At this time, git push -f is required to force the push. Forced push is a risky operation. Please check carefully before the operation to avoid the problem that irrelevant code is forcibly overwritten.

git push -f
Enumerating objects: 177, done.
Counting objects: 100% (177/177), done.
Delta compression using up to 12 threads
Compressing objects: 100% (110/110), done.
Writing objects: 100% (151/151), 26.55 KiB | 1.40 MiB/s, done.
Total 151 (delta 40), reused 0 (delta 0), pack-reused 0
remote: Resolving deltas: 100% (40/40), completed with 10 local objects.
To github.com:love-star/bitsail.git
 + adb90f4...b72d931 add-v1-connector-hadoop -> add-v1-connector-hadoop (forced update)

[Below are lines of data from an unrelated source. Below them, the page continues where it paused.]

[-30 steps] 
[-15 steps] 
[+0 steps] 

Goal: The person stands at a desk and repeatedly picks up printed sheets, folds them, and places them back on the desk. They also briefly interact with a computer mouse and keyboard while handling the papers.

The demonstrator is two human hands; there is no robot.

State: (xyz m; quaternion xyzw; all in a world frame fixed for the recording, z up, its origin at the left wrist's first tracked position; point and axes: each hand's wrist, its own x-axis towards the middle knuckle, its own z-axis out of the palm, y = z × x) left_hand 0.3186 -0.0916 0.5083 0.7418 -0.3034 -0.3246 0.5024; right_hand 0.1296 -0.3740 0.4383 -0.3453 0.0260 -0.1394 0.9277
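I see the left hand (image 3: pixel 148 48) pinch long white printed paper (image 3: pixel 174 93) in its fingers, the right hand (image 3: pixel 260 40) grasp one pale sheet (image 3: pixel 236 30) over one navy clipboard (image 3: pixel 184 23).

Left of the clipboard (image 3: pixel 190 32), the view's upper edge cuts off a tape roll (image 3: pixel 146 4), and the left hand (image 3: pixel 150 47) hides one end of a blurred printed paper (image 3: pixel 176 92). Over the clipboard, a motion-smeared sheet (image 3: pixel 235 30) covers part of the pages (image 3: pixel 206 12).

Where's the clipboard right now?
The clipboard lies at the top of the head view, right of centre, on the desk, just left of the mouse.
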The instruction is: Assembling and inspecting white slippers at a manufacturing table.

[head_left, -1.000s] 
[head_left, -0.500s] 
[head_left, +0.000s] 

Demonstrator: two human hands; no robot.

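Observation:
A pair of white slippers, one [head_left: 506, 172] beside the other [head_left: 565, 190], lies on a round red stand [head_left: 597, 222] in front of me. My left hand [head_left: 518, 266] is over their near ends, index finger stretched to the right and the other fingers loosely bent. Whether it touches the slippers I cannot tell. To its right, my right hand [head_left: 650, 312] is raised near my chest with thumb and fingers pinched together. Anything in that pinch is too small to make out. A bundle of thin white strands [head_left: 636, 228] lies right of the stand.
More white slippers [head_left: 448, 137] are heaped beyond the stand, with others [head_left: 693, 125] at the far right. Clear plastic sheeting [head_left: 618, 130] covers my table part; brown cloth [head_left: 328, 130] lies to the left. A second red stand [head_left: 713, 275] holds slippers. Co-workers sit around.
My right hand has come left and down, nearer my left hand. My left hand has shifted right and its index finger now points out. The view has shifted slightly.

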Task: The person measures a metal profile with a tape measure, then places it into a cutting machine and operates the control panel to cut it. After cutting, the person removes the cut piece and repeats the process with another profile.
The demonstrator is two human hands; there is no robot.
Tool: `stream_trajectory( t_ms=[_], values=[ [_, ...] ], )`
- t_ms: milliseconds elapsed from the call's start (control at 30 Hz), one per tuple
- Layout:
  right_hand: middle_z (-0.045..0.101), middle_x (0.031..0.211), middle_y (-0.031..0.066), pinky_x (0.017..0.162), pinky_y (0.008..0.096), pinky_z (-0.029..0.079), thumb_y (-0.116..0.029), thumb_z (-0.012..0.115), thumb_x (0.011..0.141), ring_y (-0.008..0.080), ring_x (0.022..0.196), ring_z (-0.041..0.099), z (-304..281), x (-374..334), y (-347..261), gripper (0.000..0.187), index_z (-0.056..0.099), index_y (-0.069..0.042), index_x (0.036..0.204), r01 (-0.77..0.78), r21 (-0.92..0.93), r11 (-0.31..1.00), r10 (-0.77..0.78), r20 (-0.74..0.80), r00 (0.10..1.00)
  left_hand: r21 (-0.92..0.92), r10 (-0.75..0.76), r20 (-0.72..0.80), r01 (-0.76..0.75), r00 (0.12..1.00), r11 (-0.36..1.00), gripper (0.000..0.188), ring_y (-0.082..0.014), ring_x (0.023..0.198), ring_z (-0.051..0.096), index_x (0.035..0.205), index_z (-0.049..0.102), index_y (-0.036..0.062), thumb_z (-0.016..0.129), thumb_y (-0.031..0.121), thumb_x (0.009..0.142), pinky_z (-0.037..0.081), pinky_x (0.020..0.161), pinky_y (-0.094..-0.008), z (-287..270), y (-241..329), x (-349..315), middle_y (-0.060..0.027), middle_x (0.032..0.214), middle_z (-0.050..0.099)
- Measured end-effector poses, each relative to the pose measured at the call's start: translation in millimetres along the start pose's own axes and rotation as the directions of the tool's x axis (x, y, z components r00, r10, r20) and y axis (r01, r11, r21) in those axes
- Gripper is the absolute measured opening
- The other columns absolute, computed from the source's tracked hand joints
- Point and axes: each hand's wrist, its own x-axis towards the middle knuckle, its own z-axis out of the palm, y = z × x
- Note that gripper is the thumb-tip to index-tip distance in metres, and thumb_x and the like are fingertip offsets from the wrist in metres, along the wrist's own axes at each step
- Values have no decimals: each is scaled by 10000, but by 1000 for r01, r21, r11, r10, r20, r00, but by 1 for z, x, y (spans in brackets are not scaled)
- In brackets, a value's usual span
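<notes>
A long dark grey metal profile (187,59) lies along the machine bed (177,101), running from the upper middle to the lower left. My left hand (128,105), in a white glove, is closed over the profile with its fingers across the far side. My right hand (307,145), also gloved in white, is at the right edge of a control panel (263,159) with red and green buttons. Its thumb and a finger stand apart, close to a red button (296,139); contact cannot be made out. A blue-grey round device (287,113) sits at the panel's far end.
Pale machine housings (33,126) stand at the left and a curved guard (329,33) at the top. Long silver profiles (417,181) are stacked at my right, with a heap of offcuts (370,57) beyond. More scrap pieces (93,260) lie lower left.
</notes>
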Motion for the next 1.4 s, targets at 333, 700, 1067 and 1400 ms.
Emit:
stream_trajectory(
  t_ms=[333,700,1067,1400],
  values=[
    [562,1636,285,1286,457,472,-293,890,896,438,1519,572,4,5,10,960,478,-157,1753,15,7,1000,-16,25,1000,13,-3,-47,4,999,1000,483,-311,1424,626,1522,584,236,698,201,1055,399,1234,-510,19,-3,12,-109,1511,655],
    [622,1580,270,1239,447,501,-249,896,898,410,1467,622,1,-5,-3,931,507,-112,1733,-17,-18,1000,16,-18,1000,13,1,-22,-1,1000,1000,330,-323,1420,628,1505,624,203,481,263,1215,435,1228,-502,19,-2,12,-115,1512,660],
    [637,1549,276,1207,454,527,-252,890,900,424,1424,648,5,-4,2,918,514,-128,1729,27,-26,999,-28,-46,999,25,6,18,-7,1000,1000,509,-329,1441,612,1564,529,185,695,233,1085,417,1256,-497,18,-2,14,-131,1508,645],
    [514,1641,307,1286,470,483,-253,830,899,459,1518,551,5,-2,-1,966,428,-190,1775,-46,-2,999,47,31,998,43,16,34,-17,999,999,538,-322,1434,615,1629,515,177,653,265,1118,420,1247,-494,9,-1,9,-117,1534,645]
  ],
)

At this point, the branch has been synchronized with the upstream repository, and subsequent code writing will be based on the latest.

Submit your code

When the developer completes the development, he first needs to complete a rebase of the warehouse. For details, refer to the scenario of synchronizing source code. After rebase, git's history looks like this:

As shown on Github

We hope to keep only one Commit for each PR to ensure the cleanness of the branch. If there are multiple commits, they can be merged into one commit in the end. The specific operation is as follows:

git reset --soft HEAD~N(N is the reset submit number)
git add .
git commit -m "[BitSail] Message"
git push -f

example:

$ git reset --soft HEAD~4
$ git add .
$ git commit -m "[BitSail] Migrate hadoop source&sink to v1 interface"
$ git push -f

After the reset:

Submit your PR

When submitting PR, you should pay attention to the specifications of Commit message and PR message:

Commit message specification

  1. Create a Github issue or claim an existing issue
  2. Describe what you would like to do in the issue description.
  3. Include the issue number in the commit message. The format follows below.
[BitSail#${IssueNumber}][${Module}] Description
[BitSail#1234][Connector] Improve reader split algorithm to Kudu source connector

//For Minor change
[Minor] Description
  1. List of module. Chose the most related one if your changes affect multiple modules. e.g. If you are adding a feature to the kafka connector and end up modifying code in common, components and cores, you should still use the [Connector] as module name.
[Common] bitsail-common
[Core] base client component cores
[Connector] all connector related changes
[Doc] documentation or java doc changes
[Build] build, dependency changes

PR message specification

The PR message should summarize the cause and effect of the problem clearly. If there is a corresponding issue, the issue address should be attached to ensure that the problem is traceable.